To adress the special handling of time series collection data, we introduce the data structure `TSCDataFrame`. It subclasses from `pandas.DataFrame` and therefore inherits rich functionality from another popular Python package. 


To showcase `TSCDataFrame` we define a simple linear system to generate (single) time series data as a `pandas.DataFrame`. Note that data are the spatial positions and the index containts the time information).
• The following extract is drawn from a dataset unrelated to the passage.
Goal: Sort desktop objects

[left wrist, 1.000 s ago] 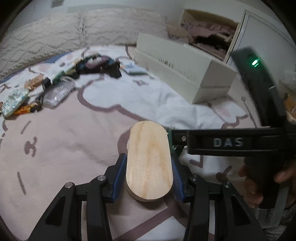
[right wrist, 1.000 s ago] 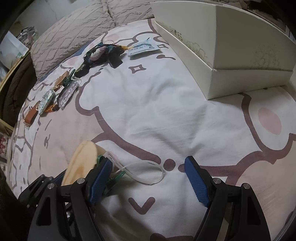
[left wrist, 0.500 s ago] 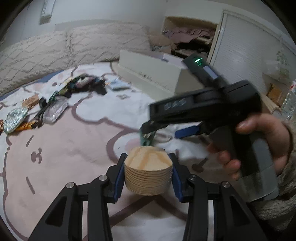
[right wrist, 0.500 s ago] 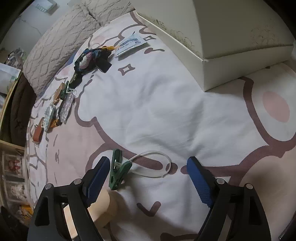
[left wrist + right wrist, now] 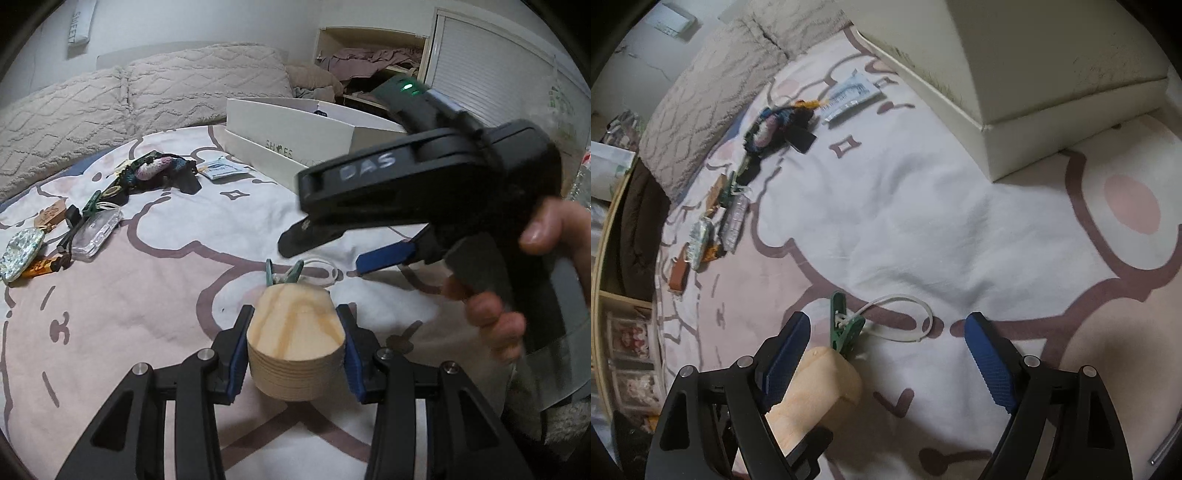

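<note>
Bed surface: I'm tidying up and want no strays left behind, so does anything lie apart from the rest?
Yes. A green clip with a white cord loop lies alone mid-blanket, just beyond the wooden block held by the left tool. The other small items cluster far off near the pillows.

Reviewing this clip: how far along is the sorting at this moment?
Early. Nothing visibly sorted yet; the white box interior is barely visible. In hand: left gripper clamps the wooden block. Right gripper hangs open above the green clip. Left: the clip and the clutter pile on the bedspread.
</note>
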### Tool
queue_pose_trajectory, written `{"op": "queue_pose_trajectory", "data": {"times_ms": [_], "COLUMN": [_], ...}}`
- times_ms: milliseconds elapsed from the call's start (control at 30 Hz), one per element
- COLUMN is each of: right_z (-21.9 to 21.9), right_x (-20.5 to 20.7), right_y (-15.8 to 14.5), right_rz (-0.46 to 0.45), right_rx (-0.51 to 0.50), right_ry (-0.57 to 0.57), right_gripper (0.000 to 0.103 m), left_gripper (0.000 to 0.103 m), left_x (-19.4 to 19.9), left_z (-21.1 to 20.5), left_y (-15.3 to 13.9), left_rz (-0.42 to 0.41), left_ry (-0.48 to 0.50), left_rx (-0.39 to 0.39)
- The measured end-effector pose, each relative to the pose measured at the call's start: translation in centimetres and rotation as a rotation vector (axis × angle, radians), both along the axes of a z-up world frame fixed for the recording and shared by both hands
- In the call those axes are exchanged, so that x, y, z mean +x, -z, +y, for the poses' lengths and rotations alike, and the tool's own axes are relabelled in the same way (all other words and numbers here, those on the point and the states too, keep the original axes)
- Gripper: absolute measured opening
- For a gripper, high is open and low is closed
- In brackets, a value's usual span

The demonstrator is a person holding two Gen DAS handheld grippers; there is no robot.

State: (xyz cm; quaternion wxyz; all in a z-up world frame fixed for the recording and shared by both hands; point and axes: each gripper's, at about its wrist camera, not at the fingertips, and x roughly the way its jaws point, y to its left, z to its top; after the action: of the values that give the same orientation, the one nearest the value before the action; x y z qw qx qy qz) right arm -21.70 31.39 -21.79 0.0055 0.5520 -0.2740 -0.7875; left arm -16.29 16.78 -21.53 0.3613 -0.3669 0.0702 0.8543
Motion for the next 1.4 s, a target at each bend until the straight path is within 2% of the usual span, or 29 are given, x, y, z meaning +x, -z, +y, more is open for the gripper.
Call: {"op": "queue_pose_trajectory", "data": {"times_ms": [133, 267, 433, 600, 667, 800, 1067, 1133, 1233, 1400], "right_z": [-0.5, -2.4, -4.7, -5.5, -5.5, -5.8, -6.4, -6.5, -6.0, -5.0], "right_x": [0.9, 1.5, 1.0, -0.5, -1.2, -1.8, -1.7, -1.5, -1.3, -0.8], "right_y": [-0.9, -0.3, 0.5, 0.9, 1.1, 1.2, 1.6, 1.6, 1.5, 1.2], "right_rz": [0.032, 0.006, 0.0, 0.023, 0.03, 0.053, 0.083, 0.098, 0.117, 0.123], "right_rx": [-0.008, -0.054, -0.07, 0.01, 0.041, 0.126, 0.228, 0.261, 0.252, 0.189], "right_ry": [-0.018, -0.066, -0.105, -0.086, -0.075, -0.089, -0.136, -0.139, -0.128, -0.108], "right_gripper": [0.086, 0.085, 0.077, 0.061, 0.06, 0.05, 0.042, 0.034, 0.026, 0.026], "left_gripper": [0.044, 0.044, 0.043, 0.043, 0.044, 0.044, 0.045, 0.045, 0.045, 0.045], "left_x": [-0.1, -0.9, -1.5, -1.1, -1.0, -1.6, -2.9, -3.1, -3.3, -3.5], "left_z": [-1.6, -3.9, -6.3, -6.9, -6.8, -6.7, -6.5, -6.4, -6.3, -6.7], "left_y": [-0.1, 0.1, 0.7, 2.0, 2.1, 2.3, 2.7, 2.7, 2.6, 2.2], "left_rz": [-0.006, -0.036, -0.065, -0.091, -0.084, -0.107, -0.191, -0.203, -0.211, -0.236], "left_ry": [-0.028, -0.091, -0.162, -0.184, -0.188, -0.213, -0.266, -0.271, -0.273, -0.299], "left_rx": [-0.003, -0.002, -0.039, -0.09, -0.093, -0.081, -0.057, -0.058, -0.068, -0.042]}}
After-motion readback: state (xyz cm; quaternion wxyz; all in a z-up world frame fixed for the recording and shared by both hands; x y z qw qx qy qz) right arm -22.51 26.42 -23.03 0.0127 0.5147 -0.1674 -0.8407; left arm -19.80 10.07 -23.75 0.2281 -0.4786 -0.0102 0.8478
We can give the features (columns) names, in this case `x1` and `x2`.

In [None]:
np.random.seed(1)
def get_data(t, x0) -> pd.DataFrame:
    r"""Evaluate time series of randomly created linear system.
    
    Solves:
    
    .. code-block::
        
        dx/dt = A x
        
    where `A` is a random matrix. 
    
    Parameters
    ----------
    t 
        time values to evaluate
    
    x0
        initial state (2-dimensional)
    
    Returns
    -------
    pandas.DataFrame
        time series with shape `(n_time_values, 2)`
    """
    
    A = np.random.randn(2,2)
    
    expA = scipy.linalg.expm(A)
    states = np.row_stack([scipy.linalg.fractional_matrix_power(expA, ti) @ x0 for ti in t])
    
    return pd.DataFrame(data=np.real(states), index=t, columns=['x1','x2'])

### Create a TSCDataFrame

Now that we have a way to generate individual time series, let us collect two of them into a `TSCDataFrame`. 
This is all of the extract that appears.